健保ニュース
健保ニュース 2026年5月下旬号
同月得喪の保険料算定
厚労省が健保組合の対応を調査
厚生労働省は4月28日、被保険者が資格取得した同じ月内に資格を喪失した場合(同月得喪)の保険料算定の実態を調査するアンケートの発出を健保組合などに事務連絡し、協力を依頼した。回答期日は5月22日。
同月得喪の健康保険料については、「令和7年地方分権改革に関する提案募集」で、算定しないよう見直す提案があった。
これに対し、昨年12月23日に閣議決定された対応方針では、「7年度中に保険者や事業主への実態調査を開始した上で、その結果を踏まえ、当該保険料の算定のあり方について検討し、8年度中に結論を得る。その結果に基づいて必要な措置を講ずる」とされていることを踏まえ、調査を実施する。
調査項目は、保険者での同月得喪該当者の人数や保険料の合計額、現行の制度に関する意見や事業主からの声など。
また、見直し案として、①月末に在籍している者からのみ保険料を徴収する②同月得喪の該当者に徴収した保険料(1か月分)を還付する──を例示し、システムと実務の両面で想定される懸念点なども尋ねる。
健康保険法上、同月得喪の健康保険料は、喪失前の保険者と喪失後新たに加入した保険者の双方から賦課される。
自治体からの提案では、「国保の窓口業務において、加入者に健康保険料の二重払いを理解してもらうことは、非常に困難」だとして制度改正の必要性を指摘している。
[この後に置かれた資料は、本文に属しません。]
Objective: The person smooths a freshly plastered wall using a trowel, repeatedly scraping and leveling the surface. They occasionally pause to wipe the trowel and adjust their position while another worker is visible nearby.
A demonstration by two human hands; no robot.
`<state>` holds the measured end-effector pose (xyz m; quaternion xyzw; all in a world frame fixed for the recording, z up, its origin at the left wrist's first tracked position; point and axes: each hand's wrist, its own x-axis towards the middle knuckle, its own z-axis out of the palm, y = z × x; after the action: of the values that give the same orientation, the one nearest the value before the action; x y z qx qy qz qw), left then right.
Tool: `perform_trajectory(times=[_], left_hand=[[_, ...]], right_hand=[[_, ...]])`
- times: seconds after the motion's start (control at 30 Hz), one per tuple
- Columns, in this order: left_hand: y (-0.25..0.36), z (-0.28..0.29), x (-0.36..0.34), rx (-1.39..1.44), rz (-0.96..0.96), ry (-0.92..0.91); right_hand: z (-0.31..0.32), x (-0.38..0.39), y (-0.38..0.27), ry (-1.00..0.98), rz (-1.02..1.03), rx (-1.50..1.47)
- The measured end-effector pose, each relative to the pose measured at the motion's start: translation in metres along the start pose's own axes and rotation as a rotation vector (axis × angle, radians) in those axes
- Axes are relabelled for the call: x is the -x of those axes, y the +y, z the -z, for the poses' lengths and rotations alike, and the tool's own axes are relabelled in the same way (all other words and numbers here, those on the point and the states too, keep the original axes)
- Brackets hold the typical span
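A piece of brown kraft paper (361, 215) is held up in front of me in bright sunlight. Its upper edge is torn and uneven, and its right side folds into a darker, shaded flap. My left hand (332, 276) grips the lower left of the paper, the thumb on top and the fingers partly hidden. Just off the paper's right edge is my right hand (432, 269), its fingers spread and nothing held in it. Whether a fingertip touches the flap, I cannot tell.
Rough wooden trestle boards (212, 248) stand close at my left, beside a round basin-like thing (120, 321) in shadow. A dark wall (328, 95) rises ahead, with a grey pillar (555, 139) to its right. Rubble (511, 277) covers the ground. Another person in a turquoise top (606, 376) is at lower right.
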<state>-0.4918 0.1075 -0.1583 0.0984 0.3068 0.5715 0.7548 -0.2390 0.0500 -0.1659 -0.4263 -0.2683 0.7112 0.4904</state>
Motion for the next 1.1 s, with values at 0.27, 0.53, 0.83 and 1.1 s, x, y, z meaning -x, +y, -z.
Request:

厚労省は提案への回答で、被用者保険における同月得喪の取り扱いについて、「それぞれの保険者に保険給付のリスクが発生するため、それぞれの保険者において保険料を徴収している」と説明。見直しには「実態を踏まえた検証が必要」だとして、実態調査の上で検討するとした。
なお、厚生年金保険料については、原則通りに徴収された後に、年金事務所が事業主に還付することで、二重払いを解消している。